Ben HDP’nin kaybedenler cephesinde yer alacağını sanmıyorum. AK
Partiye karşı oynanan oyunların içinde suni ittifaklar kuruldu.
Ancak bu ittifaklar hep kaybetti. Bunu 30 Mart’ta ve 10 Ağustos’da
bir kez daha gördük. HDP’nin süreçten rahatsızlık duyan bu statüko
bloğuna katılması kendi aleyhine olur. HDP’nin kaybedenler kulübüne
üye olması ona hiçbir şey kazandırmaz.
"HAYALET YAPI"
Hukuk devletinde hiç kimse ayrıcalıklı veya imtiyazlı olamaz. Her
kim hangi sıfata sahip olursa olsun, yargı iddiaları araştıracak ve
yanlış yapan varsa hukuk önünde hesap verecek. Bu süreçte o kadar
çok yanlış yapıldı, o kadar büyük zulümler edildi ki bunu sadece
beşeri hukuk temizlemez. Ahirette de hesap verecekler. Paralel
yapıdan mağdur olmayan hiçbir kesim, hiçbir cemaat, hiçbir camia
kalmadı. Neredeyse hiçbir fert kalmadı. Milyonlarca insanın
hukuksuz biçimde dinlendiği, fişlendiği, dosyalandığı; herkes
ilgili farklı farklı şantaj malzemelerinin üretildiği bir tablo
var. Devletin içinde paralel biçiminde örgütlenen bu yapı devlet
imkanını ve gücünü kullanarak insanlara komplo kurdu, zulmetti. Hem
kendi adamlarının önünü açmak hem de güç devşirmek için kullandı.

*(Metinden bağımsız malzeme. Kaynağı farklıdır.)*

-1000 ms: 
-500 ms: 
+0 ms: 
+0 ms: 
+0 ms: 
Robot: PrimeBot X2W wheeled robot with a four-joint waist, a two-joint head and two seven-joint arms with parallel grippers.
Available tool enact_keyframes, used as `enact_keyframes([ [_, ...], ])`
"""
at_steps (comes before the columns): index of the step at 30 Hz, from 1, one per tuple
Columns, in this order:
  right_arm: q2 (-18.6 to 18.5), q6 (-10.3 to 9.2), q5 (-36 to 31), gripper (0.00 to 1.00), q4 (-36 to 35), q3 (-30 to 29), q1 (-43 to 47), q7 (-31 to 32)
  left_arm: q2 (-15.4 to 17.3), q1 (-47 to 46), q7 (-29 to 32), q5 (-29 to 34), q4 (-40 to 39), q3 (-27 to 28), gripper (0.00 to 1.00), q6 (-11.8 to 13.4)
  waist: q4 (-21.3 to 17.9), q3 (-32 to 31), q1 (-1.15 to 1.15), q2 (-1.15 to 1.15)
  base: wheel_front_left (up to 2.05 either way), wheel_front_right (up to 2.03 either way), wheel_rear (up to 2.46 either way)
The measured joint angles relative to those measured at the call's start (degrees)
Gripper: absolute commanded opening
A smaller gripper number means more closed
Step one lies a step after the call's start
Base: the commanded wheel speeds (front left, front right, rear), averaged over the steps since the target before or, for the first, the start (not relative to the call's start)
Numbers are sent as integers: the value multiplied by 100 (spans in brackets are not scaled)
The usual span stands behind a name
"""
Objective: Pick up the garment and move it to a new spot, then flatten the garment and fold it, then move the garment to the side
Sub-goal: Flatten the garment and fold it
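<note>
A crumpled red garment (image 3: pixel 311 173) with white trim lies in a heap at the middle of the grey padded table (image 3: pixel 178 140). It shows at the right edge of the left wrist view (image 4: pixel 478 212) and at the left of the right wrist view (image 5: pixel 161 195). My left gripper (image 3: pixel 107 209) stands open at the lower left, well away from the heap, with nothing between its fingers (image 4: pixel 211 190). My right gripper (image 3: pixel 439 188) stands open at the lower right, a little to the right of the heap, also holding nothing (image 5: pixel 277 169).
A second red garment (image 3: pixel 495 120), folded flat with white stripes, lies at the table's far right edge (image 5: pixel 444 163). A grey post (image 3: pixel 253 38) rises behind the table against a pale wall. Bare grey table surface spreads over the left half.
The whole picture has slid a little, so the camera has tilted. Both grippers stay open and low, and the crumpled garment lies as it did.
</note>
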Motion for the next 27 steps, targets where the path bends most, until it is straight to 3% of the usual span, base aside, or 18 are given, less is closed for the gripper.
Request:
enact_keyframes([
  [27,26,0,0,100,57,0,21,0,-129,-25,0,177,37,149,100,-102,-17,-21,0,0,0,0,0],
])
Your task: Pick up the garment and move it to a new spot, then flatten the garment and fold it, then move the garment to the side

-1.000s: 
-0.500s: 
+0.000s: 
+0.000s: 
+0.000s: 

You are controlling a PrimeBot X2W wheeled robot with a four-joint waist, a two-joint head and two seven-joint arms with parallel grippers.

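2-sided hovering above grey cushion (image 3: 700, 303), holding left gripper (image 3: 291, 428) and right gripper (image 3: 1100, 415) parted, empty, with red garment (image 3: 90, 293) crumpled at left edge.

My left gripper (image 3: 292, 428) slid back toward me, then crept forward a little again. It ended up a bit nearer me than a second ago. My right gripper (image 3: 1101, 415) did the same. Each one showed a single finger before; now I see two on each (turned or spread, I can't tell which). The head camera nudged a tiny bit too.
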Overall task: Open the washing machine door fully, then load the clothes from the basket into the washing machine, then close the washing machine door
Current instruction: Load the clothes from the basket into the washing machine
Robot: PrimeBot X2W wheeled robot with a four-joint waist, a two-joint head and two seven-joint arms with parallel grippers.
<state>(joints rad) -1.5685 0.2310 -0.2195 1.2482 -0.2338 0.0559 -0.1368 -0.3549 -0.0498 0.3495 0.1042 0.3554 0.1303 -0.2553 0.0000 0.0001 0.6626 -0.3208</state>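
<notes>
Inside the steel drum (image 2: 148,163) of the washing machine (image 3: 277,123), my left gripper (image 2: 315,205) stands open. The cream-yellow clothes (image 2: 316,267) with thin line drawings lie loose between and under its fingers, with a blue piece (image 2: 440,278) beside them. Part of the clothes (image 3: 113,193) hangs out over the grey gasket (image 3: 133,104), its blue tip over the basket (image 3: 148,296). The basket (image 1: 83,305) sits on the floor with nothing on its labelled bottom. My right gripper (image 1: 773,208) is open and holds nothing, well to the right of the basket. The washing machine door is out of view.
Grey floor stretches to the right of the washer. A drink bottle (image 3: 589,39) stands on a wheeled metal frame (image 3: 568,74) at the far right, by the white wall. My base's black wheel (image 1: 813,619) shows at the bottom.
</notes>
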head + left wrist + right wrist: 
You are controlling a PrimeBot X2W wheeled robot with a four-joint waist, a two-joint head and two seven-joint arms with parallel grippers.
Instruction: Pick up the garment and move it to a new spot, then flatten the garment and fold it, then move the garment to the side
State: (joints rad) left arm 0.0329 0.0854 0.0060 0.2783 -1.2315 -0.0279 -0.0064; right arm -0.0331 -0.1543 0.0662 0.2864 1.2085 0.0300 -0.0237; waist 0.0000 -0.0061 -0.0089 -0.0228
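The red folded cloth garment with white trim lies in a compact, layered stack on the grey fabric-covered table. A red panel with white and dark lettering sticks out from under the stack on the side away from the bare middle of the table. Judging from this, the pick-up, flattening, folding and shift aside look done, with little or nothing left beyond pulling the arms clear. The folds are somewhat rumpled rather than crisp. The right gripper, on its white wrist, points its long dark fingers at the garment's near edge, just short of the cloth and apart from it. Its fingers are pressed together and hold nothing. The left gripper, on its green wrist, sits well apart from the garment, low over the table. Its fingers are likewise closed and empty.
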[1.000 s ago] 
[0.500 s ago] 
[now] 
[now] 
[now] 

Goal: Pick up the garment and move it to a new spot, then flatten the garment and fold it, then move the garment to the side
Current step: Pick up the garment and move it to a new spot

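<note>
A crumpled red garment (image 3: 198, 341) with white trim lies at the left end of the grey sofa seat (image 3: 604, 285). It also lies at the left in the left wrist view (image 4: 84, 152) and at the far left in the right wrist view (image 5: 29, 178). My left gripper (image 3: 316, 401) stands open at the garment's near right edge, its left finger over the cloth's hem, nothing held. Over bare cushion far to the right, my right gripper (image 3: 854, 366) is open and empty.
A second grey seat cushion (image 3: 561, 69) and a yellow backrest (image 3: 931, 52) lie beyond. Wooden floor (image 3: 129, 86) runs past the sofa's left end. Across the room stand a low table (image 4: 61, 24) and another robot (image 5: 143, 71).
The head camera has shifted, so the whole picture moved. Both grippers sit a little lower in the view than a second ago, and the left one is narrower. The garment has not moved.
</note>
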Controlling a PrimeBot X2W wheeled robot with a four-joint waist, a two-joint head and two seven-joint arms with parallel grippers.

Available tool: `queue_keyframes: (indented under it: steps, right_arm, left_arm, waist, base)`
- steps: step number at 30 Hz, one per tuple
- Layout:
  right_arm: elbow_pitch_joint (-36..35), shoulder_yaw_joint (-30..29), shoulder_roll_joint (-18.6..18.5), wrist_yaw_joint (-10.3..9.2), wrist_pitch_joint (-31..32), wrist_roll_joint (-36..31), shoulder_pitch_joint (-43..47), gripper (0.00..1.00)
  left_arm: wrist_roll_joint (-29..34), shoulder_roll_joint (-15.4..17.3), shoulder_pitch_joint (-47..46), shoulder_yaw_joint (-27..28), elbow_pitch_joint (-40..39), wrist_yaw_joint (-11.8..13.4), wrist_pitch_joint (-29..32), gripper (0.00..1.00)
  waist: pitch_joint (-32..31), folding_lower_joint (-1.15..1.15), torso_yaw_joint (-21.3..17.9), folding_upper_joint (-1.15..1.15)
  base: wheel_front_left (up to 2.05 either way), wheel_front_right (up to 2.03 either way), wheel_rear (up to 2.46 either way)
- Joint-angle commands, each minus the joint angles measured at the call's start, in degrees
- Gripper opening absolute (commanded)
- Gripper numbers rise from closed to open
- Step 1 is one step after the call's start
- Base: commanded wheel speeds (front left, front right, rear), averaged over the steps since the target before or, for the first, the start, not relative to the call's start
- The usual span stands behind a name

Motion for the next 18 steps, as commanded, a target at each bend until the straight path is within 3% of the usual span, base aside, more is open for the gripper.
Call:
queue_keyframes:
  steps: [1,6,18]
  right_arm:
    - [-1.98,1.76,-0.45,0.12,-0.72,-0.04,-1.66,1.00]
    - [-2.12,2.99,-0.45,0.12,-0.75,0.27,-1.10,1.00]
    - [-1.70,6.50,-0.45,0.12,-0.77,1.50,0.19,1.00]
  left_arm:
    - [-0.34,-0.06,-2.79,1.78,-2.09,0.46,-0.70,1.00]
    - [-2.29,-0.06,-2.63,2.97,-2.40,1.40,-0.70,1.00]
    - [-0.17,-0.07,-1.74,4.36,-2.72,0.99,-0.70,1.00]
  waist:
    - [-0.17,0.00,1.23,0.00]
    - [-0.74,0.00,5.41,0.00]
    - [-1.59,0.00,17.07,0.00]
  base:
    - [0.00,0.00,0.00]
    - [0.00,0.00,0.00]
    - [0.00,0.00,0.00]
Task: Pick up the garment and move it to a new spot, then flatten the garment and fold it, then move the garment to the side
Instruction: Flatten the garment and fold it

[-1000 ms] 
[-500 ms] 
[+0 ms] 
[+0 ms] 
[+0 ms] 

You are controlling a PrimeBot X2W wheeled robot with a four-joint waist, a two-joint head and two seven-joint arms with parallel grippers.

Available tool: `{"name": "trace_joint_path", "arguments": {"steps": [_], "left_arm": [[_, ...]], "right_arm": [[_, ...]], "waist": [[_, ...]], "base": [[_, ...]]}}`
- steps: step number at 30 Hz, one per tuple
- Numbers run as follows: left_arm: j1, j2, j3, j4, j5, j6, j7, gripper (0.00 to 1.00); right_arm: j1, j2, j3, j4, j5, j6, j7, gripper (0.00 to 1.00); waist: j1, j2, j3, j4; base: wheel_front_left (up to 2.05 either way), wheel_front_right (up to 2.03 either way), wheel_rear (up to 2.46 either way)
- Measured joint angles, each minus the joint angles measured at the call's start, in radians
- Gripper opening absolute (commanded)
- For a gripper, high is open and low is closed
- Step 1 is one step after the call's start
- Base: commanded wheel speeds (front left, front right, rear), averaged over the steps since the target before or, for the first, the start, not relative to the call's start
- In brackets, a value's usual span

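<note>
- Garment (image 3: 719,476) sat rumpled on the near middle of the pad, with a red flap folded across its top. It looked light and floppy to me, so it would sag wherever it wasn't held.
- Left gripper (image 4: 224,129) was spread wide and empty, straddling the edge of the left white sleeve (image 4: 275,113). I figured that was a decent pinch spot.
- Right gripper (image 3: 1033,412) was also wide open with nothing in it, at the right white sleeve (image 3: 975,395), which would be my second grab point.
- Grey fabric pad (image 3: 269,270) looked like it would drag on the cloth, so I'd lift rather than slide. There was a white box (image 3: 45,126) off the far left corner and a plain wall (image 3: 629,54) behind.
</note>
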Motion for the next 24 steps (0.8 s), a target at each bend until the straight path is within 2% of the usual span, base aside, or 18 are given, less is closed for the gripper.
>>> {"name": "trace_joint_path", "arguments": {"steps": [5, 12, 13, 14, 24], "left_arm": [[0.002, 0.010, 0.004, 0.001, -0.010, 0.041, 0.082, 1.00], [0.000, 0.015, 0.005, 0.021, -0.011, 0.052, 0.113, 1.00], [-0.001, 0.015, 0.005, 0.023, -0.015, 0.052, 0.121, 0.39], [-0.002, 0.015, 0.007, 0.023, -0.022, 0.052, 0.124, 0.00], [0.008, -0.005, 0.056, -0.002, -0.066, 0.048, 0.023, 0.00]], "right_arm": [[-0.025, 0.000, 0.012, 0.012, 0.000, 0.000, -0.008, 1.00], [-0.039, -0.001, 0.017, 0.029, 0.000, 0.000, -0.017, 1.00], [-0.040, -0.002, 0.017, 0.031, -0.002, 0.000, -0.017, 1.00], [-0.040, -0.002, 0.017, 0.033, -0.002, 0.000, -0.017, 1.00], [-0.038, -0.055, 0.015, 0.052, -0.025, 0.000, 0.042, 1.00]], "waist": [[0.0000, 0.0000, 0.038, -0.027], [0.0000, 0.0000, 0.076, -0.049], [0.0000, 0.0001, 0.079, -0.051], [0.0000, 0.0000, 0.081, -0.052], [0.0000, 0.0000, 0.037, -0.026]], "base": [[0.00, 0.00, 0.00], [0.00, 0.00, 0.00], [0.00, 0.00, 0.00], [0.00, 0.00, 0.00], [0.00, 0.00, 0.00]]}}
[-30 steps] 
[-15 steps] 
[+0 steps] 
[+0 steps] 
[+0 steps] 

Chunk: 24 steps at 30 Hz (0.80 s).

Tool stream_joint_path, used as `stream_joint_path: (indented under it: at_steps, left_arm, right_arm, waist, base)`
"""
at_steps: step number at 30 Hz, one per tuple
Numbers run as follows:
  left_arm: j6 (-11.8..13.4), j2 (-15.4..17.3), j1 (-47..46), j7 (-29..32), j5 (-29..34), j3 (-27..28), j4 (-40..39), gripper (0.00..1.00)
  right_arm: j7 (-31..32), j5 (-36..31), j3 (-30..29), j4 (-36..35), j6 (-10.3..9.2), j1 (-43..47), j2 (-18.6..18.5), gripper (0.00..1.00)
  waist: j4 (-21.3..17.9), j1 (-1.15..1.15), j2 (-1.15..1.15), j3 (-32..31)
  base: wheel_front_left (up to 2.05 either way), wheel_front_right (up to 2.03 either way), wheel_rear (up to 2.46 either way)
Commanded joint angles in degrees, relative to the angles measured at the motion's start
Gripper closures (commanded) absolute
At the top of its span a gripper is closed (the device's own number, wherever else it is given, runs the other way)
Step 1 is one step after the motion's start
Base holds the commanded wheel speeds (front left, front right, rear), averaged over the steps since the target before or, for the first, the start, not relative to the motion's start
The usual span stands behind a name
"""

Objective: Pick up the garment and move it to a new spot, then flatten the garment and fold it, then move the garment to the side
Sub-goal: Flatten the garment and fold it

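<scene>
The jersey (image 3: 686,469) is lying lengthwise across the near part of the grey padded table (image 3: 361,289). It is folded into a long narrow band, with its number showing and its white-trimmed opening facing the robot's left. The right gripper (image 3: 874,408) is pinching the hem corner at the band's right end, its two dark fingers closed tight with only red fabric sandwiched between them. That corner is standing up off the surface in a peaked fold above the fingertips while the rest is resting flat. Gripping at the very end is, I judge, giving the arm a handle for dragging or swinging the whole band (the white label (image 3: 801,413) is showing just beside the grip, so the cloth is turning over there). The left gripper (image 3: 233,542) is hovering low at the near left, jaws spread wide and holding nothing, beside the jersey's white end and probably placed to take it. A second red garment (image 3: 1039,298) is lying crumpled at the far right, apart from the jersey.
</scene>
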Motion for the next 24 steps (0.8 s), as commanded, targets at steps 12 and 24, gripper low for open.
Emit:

Bu yüzden zamanın ruhunu ve bu yapının temel yöntemini ifade eden
kelime ‘kumpas’tır.
"BU YAPI KORKU ÜZERİNE BÜYÜDÜ"
Bu yapı sevgi ve muhabbet üzerine büyümedi. Korku üzerine
büyüdü. Envai çeşit şantajlar üzerine büyüdü, palazlandı. Bu kadar
büyük haksızlıklar sürdürülebilir değildi. Bunca insana zulmetmek,
hukukunu çiğnemek sürdürülebilir olabilir mi? Bir yalan dünya
oluşturmuşlar. Tamamen uydurma ve sahte. Gündeme getirilen
iddialar, yayınlanan dosyalar, atılan manşetler, gönderilen
tweetler bütün bunlar yalan. Kurumsal yalan ve sahtekarlık var
karşımızda.
AB'DEN AÇIKLAMALAR
AB’den gelen baskıları doğru bulmuyorum. Avrupa’dan bir takım çevreler pazar günü aceleyle açıklama yapıyor. Olay olur olmaz, apar topar konuşuyorlar. Demek ki bu önceden planlanmış. Operasyonla ilgili sosyal medyada şunlar şunlar olacak diye tweet atılması zaten bu yapının varlığının delilidir. Gizli bir yargı soruşturmasının sızması ve bunun ön kesmek için psikolojik harekatın parçası yapılması ortada bir casusluk çetesinin olduğunun göstergesidir. Avrupa’dan gelen açıklamalarda karşılıklı bir kullanım olduğu anlaşılıyor. Hem o çevreler buradaki yapıyı kendi amaçları için kullanıyorlar hem buradaki yapı kendi çıkarları için oradakileri kullanıyor. Buradaki yapı durumu kendi lehine çevirmek için kullanıyor. Oradaki yapı ise Türkiye’yi ve hükümeti baskı altına almak için kullanıyor.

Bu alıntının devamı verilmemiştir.